Education planning is important to ensure the child receives the education he/she wants. By receiving the education a child desires, he/she will be able to achieve future goals.
Read on to understand why educational planning is crucial for children.
Every parent’s goal is to provide their child with a great education. However, the cost of education is getting expensive every year. Therefore, it can cost a huge amount of money when a child requires funds to pay for the education costs. A child education plan can provide financial help to parents in order to fund their child’s future education.
What are Child Education Plans?
Child plans are a type of insurance policies that allow parents to accumulate funds for their child’s education. Furthermore, these plans can provide them with life cover. Thus, in the event of a parent’s demise, the insurer can provide a sum assured to fund the child’s education. Hence, child plans can allow parents to build a corpus while providing their child with financial security.
Primarily, there are two types of child plans-
- Endowment Plans
Endowment plans offer life cover and guaranteed returns. Generally, these plans make 4 payouts. Each payout provides 25% of the sum assured. Endowment plans can also provide bonuses.
A unit-linked insurance plan (ULIP) is a product that offers life cover and investment benefits. When a policyholder pays the premium of a plan, a part of it goes towards life cover, the other part is invested in different investments. The investments are made in equity and debt funds.
As this plan offers child insurance, the insurer can provide a sum assured in the event of the parent’s death. Therefore, a child can get financial protection in case of an unfortunate event. Furthermore, this plan provides maturity benefits. The funds generated can be used to pay for the education expenses. Hence, this plan offers financial protection to a child and allows parents to build a corpus for education costs.
Benefits of Child Plans
Child plans are important for education planning. These plans enable parents to fund their child’s education. Here are some of the benefits of child plans-
In case of ULIPs, the policyholder gets the benefit of selecting the investments. An insured person can choose between equity and debt funds. The policyholder will receive returns based on the funds selected. Hence, such plans allow parents to build a corpus to finance their child’s education.
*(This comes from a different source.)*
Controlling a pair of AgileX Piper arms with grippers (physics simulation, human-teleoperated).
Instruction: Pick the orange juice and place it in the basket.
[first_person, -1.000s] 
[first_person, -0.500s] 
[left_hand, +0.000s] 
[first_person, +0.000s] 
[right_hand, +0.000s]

Endowment plans don’t offer the benefit of choosing the investment options to the policyholders. The choice is with the insurance providers, and they invest in debt investments like government bonds.
Apart from investment benefits, child plans can also provide life cover. In the event of the parent’s death during the policy term, the insurer can offer a sum assured. Hence, these plans can financially secure a child’s future in the event of the parent’s death.
Allows Partial Withdrawals
Child plans can also offer the benefit of partial withdrawal. During the tenure of the policy, an insured person can withdraw money partially to finance education expenses. There are some plans that offer periodic payouts.